Gedanken zu Mt 10, 37-38
Hart klingen die Worte Jesu im Evangelium heute; als ob für ihn Familienbande nicht zählten:
„Wer Vater oder Mutter mehr liebt als mich, ist meiner nicht wert, und wer Sohn oder Tochter mehr liebt als mich, ist meiner nicht wert.“
Wenn man das ganze Kapitel 10 dann liest, merkt man: es geht um die Ansage: „Das Himmelreich ist nahe gekommen.“ Und diese herannahende Königsherrschaft Gottes zu verkünden, bedarf des ganzen Einsatzes der Person.
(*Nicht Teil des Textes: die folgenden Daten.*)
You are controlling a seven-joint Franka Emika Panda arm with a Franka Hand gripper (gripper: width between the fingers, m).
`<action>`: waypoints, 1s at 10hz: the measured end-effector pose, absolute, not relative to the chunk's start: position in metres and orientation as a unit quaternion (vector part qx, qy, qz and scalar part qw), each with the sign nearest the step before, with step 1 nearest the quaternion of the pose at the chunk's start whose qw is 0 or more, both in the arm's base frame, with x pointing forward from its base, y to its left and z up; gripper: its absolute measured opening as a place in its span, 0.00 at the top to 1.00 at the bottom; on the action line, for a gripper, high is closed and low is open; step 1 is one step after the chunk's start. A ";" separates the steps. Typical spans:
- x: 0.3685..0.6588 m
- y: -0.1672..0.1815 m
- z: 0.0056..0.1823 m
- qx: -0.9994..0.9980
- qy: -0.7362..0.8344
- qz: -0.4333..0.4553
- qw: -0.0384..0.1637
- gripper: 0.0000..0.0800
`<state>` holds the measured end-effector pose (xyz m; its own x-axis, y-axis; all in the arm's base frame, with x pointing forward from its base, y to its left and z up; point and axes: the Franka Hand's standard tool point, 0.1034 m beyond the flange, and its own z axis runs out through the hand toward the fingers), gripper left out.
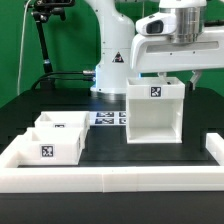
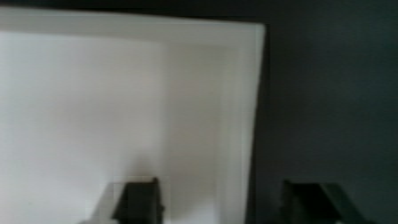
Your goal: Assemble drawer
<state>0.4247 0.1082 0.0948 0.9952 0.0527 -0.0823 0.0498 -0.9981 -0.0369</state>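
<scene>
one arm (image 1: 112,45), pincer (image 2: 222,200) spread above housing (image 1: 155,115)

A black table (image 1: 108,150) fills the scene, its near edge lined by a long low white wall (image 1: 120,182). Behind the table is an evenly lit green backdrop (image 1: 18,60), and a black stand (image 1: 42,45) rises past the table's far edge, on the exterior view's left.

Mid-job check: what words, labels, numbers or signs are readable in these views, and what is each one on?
No readable words or numbers in either view.
Housing: one black-and-white square tag, a pattern only, no text.
Front tray: the same kind of tag, a pattern only.
Marker board: square tags, no text.
Arm: a small dark mark, too small to read.
Wrist view: blurred, shows no print.
</scene>
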 end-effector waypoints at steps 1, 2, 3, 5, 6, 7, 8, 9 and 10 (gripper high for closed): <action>0.425 0.108 0.095 -0.999 -0.026 0.042 0.017 0.75; 0.425 0.108 0.095 -0.999 -0.026 0.042 0.017 0.75; 0.425 0.108 0.095 -0.999 -0.026 0.042 0.017 0.91; 0.425 0.108 0.095 -0.999 -0.025 0.042 0.018 0.95; 0.425 0.108 0.095 -0.999 -0.025 0.042 0.018 0.95; 0.425 0.108 0.095 -0.999 -0.025 0.042 0.018 0.95; 0.425 0.108 0.095 -0.999 -0.025 0.042 0.018 0.95; 0.425 0.108 0.095 -0.999 -0.025 0.042 0.018 0.95; 0.425 0.108 0.095 -0.999 -0.025 0.042 0.018 0.95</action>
<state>0.4247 0.1082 0.0948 0.9953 0.0523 -0.0820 0.0494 -0.9981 -0.0372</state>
Nur wer mit Leib und Seele, mit all seinen Kräften unbeirrt und konsequent sich für die Durchsetzung von Gottes Herrschaft einsetzt, wird auch das Reich Gottes erben.
Ich denke, wir können durchaus diese Sätze des Evangeliums auf den heutigen Tag beziehen. Dann bekommt der Abschied von Kirche und Kloster bei aller Trauer eine positive Wendung.
Wer überkommene kirchliche Strukturen nicht verändern will in einer sich rasend schnell verändernden Welt; wer so sehr mit seinen Einnerungen, mit seinem Herzen an Gebäuden hängt, die zu groß geworden sind wie ein zu groß geratener Mantel; wer wer nicht die Notwendigkeit sieht, zurückzulassen, was bisher getragen hat, aber jetzt eher Ballast geworden ist, der verfehlt den Auftrag Jesr: Geht und predigt: Das Himmelreich ist nahe gekommen.
Nur wer frei ist und mit wenig Gepäck unterwegs, kann leichtfüßig und tatendurstig vorwärts wandern, Zukunft in den Blick nehmen, am Rande unterwegs Möglichkeiten entdecken, er oder sie vorher nie gesehen hat, die aber faszinieren und neue Kräfte wecken.
Und dann wird noch von dem Kreuz die Rede sein:
„Wer nicht sein Kreuz auf sich nimmt und mir nachfolgt, ist meiner nicht wert.“
Niemand darf sagen, der heutige Tag sei nicht mit Trauer, Schmerz, vielleicht auch mit Zorn verbunden, aber nur indem wir Trauerarbeit leisten, indem wir das Loslassen schmerzhaft spüren und probieren, werden wir eine neue Unabhängigkeit gewinnen, die offen ist für das Wirken des Hl. Geistes.